El choque de manos entre los protagonistas prendió la mecha. La tensa calma dio paso a un ritmo vertiginoso. El comienzo con ventaja de Zabala disparó los ánimos de su gente. Entró como un ciclón para agitar sus opciones. Un terreno que le interesaba, pero del que se alejó Peio con templanza para cambiar la alegría de lado.
TRANQUILIDAD ENTRE EL RUIDO
El 10-4 ya marcaba tendencia para hacer volar al colorado y tumbar al azul. La música electrónica sonaba a todo trapo en cada descanso. Y Peio puso su banda sonora particular con remates inverosímiles, mientras Zabala pasó del enfado a la resignación.
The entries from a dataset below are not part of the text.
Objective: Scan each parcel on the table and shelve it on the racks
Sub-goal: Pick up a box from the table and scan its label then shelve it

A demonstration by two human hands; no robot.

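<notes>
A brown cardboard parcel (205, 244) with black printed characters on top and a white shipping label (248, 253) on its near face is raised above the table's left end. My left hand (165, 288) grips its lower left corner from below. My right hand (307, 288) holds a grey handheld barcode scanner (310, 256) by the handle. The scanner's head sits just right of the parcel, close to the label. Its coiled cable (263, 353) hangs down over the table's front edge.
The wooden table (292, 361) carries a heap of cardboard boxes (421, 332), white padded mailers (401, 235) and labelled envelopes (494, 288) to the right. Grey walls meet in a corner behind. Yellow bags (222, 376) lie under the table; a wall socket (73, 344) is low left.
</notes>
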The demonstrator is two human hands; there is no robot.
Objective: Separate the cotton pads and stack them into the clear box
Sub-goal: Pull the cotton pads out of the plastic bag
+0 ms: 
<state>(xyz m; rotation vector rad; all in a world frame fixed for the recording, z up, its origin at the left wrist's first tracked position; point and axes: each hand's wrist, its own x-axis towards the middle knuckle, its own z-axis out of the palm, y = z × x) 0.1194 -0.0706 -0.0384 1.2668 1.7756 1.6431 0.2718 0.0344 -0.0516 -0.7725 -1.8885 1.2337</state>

El navarro no alteraba el gesto mientras hacía camino. Respiración marcada, paso tranquilo y rumbo al siguiente saque. La txapela estaba cerca, los decibelios subieron, pero la paz que transmitía era pasmosa.
“¡Sí se puede!”, se escuchó desde el rebote del frontón bilbaíno, donde se situaron los seguidores más ruidosos de un Zabala que torcía el gesto en cada fallo. Se le escurría el partido con cierta rapidez. A Peio le salía todo, con ganchos milimétricos. El Bizkaia se rindió al acierto del navarro, serio, concentrado y certero.
La efímera reacción de Zabala encendió al público, que quería una final reñida. Pero era la gran tarde de Peio Etxeberria, que no ha tenido un camino de rosas para llegar hasta la gloria. Su voracidad terminó por arrasar cualquier intento de Zabalza. La felicidad era tal que subió corriendo a la grada, donde estaba su familia. Fue el único momento en el que se salió de su ritual. La txapela era suya.